Question 2 : Après avoir  fait ces études et ces enquêtes sur la calcul du handicap des sclérodermiques, est-ce qu'on peut se servir de ces échelles, maintenant publiées, pour faire des certificats aux malades et appuyer leurs demandes et donnant des éléments solides basés sur ces évaluations ?

C'est le but essentiel de nos publications. Celle qui concerne ces échelles a été soumise à deux journaux les plus prestigieux dans leur facteur d'impact et la revue "Rhumatology" a accepté notre article sans la moindre modification, sans en retoucher une simple virgule. C'est une très bonne revue, anglaise, mais idéalement, il faudrait que d'autres groupes aient reproduit ces données.

Par contre, pour notre pays, je pense qu'on peut essayer de les utiliser ainsi. Le 2ème  travail du docteur Alice Bérezné, portant sur 189 patients et auxquels les adhérents et malades de l'A.S.F. ont participé, va partir pour soumission et publication.
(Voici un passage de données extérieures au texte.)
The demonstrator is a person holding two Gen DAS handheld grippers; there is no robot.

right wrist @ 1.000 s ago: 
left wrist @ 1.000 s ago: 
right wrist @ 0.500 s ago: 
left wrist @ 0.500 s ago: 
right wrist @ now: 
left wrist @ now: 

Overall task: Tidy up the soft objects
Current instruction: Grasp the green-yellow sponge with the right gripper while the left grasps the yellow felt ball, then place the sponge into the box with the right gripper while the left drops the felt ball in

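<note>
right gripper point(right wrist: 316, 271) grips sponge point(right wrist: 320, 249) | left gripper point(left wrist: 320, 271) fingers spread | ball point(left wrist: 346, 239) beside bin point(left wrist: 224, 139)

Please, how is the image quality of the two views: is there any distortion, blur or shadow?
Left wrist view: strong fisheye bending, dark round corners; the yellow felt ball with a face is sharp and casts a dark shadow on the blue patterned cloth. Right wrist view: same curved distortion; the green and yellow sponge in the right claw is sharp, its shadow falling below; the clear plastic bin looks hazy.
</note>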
Nous espérons que ce sera suffisant avec ces deux études nationales, sur une large cohorte de patients venant de toute la France, puisque l'A.S.F. c'est toute la France : elles pourraient suffire à convaincre les autorités ; et si on montre ensuite que les échelles publiées correspondent au groupe de malades qui ne peut et n'a pas la force de travailler, cela pourrait être un élément important.